**REQUIRED WORK**
From the first line of the material below to the line containing "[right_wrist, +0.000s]", repeat every line exactly and add nothing.

**PROVIDED DATA**
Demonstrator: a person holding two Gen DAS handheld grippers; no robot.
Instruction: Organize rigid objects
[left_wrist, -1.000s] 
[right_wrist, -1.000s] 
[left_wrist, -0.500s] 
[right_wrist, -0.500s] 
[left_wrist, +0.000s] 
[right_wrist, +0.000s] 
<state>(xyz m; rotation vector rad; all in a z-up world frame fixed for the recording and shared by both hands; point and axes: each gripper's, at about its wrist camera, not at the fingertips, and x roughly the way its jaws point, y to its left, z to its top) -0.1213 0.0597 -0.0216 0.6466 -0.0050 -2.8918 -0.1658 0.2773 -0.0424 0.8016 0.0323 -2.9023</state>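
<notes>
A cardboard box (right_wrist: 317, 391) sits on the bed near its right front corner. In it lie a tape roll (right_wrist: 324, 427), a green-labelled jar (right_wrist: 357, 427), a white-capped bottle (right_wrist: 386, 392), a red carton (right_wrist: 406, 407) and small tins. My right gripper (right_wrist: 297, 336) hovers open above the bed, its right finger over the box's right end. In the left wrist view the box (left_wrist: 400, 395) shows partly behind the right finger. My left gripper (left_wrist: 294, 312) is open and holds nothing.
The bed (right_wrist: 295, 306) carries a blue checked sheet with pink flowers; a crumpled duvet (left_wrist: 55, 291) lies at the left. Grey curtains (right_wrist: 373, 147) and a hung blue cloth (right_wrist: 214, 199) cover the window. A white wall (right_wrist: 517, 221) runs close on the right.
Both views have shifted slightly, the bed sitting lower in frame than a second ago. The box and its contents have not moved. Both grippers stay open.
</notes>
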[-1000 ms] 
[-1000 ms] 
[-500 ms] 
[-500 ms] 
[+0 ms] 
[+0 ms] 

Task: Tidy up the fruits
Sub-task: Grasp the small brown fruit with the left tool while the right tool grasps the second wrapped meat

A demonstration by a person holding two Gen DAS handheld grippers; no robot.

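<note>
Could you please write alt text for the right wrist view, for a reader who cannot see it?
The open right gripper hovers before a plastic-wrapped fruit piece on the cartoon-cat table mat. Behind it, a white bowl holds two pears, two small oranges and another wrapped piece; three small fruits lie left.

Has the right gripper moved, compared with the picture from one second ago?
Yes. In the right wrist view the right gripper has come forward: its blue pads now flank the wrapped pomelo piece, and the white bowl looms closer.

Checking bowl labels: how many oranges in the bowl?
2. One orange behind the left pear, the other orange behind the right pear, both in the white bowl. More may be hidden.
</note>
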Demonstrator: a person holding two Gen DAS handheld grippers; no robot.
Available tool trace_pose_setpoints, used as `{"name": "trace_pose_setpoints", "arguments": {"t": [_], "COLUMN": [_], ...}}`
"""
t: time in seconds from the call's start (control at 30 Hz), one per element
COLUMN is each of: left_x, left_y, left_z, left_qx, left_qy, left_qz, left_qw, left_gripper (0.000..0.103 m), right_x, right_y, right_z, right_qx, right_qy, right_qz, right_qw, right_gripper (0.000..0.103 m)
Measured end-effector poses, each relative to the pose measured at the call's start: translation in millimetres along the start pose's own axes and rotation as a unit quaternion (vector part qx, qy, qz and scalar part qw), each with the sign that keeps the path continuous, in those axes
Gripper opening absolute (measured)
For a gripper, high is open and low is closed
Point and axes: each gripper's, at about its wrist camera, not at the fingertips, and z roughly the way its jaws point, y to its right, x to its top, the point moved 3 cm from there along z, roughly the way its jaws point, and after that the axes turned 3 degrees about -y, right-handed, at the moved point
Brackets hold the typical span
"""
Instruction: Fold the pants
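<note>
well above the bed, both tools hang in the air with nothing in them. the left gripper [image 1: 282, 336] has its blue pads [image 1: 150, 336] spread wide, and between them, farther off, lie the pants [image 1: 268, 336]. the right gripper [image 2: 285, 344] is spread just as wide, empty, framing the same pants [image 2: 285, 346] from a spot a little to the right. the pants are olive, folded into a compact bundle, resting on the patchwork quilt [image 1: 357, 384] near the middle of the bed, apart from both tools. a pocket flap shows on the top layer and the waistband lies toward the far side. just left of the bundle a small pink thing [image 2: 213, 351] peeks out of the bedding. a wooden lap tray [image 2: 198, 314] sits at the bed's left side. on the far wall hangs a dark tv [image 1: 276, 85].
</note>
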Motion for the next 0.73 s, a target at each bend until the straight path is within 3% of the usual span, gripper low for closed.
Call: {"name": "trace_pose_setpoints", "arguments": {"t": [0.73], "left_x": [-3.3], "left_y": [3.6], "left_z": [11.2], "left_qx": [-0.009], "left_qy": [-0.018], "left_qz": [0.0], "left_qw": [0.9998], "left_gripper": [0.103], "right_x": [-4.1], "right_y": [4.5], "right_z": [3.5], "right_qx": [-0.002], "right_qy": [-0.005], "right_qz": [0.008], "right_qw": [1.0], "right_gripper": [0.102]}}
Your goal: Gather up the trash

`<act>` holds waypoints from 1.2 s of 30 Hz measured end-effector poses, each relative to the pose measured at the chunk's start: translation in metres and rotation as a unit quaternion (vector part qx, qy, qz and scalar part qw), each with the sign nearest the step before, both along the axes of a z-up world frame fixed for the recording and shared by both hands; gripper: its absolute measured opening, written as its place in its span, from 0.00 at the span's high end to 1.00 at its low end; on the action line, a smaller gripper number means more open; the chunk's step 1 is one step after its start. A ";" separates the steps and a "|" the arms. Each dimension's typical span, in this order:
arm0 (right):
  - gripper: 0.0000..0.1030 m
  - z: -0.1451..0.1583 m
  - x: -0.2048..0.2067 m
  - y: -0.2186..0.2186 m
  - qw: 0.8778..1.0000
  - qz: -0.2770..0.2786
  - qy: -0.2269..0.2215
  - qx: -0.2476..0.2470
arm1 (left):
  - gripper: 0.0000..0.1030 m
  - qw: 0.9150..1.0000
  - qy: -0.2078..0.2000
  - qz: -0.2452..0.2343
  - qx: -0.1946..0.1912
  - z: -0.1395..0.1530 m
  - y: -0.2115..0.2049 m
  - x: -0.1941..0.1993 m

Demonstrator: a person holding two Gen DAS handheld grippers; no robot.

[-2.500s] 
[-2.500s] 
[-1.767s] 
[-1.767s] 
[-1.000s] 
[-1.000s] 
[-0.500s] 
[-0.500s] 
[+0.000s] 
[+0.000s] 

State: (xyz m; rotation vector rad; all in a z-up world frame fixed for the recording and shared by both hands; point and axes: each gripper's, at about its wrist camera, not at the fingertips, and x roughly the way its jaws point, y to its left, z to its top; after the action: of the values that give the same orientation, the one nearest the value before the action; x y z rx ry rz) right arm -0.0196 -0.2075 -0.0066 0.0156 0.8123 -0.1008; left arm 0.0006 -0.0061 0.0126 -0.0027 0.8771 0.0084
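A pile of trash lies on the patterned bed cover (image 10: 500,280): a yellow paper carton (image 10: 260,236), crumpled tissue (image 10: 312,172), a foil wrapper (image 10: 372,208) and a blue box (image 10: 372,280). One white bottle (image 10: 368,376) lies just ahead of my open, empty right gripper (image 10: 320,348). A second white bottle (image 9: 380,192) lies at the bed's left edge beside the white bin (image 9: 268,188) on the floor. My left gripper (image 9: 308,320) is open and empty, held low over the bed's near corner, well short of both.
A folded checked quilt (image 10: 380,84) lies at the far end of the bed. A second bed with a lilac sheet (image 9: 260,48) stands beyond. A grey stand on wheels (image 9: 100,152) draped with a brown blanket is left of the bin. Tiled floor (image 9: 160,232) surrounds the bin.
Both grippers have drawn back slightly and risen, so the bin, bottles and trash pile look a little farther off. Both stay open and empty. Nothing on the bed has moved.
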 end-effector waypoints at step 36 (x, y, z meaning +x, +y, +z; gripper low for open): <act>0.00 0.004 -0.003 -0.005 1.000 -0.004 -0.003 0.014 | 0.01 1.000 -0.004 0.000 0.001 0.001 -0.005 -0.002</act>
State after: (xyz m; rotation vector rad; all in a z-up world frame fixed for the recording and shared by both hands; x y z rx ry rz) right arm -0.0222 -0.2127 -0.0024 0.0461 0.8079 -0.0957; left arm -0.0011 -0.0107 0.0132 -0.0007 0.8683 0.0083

**TASK OUTPUT**
Demonstrator: a person holding two Gen DAS handheld grippers; no robot.
Instruction: Organize rigid objects
[left_wrist, -1.000s] 
[right_wrist, -1.000s] 
[left_wrist, -0.500s] 
[right_wrist, -0.500s] 
[left_wrist, +0.000s] 
[right_wrist, +0.000s] 

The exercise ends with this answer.